____ DATA EXCERPT

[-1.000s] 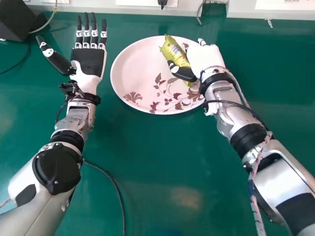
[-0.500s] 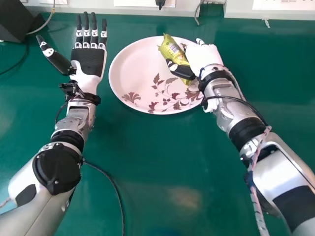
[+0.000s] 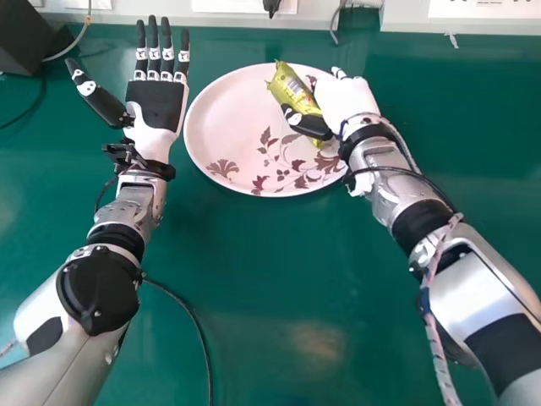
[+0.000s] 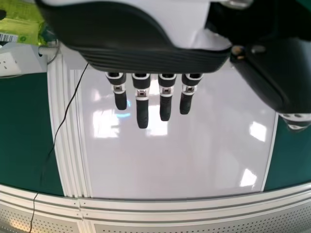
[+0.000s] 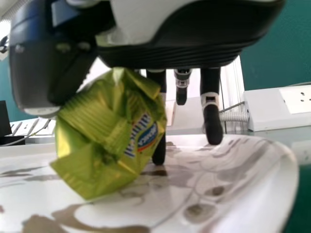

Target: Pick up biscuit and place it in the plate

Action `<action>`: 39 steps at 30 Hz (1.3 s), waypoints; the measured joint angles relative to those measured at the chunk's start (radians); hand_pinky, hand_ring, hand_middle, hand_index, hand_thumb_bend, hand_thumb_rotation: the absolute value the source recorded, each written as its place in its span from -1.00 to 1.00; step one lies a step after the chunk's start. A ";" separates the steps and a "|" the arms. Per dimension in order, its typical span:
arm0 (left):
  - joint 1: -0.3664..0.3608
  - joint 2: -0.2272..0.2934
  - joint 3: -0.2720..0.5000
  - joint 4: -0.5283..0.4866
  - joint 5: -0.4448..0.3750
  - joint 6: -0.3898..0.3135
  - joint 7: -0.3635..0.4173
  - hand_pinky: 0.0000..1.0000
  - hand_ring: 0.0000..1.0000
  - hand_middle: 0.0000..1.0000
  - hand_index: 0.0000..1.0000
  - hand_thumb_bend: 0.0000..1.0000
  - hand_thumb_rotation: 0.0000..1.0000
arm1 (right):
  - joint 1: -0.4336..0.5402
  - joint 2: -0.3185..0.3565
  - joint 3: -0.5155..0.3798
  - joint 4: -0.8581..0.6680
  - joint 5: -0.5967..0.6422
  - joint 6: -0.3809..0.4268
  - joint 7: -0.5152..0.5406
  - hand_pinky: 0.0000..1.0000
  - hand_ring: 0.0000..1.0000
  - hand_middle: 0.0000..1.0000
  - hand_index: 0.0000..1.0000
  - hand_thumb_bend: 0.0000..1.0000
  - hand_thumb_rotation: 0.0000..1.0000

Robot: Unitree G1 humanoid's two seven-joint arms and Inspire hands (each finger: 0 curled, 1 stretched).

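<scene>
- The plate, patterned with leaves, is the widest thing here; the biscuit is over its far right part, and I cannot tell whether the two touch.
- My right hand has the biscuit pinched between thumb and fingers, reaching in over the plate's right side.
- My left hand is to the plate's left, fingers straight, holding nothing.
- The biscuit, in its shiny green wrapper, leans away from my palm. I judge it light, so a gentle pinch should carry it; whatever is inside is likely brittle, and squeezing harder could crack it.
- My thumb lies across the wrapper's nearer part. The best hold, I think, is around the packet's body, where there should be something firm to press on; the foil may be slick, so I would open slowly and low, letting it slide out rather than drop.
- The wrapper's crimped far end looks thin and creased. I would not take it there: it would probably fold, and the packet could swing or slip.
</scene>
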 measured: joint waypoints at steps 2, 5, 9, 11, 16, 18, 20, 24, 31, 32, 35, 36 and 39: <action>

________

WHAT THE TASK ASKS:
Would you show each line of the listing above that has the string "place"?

ANSWER BELOW:
Target: Pick up biscuit and place it in the plate
Action `<action>`: 39 steps at 30 Hz (1.3 s), waypoints; the measured joint angles relative to those measured at the chunk's start (radians); hand_pinky, hand_ring, hand_middle, hand_index, hand_thumb_bend, hand_thumb_rotation: the absolute value the source recorded, each written as its place in its span from -1.00 to 1.00; step one lies a step after the chunk's start. A ";" separates the steps and a "|" the arms. Per dimension in order, its typical span:

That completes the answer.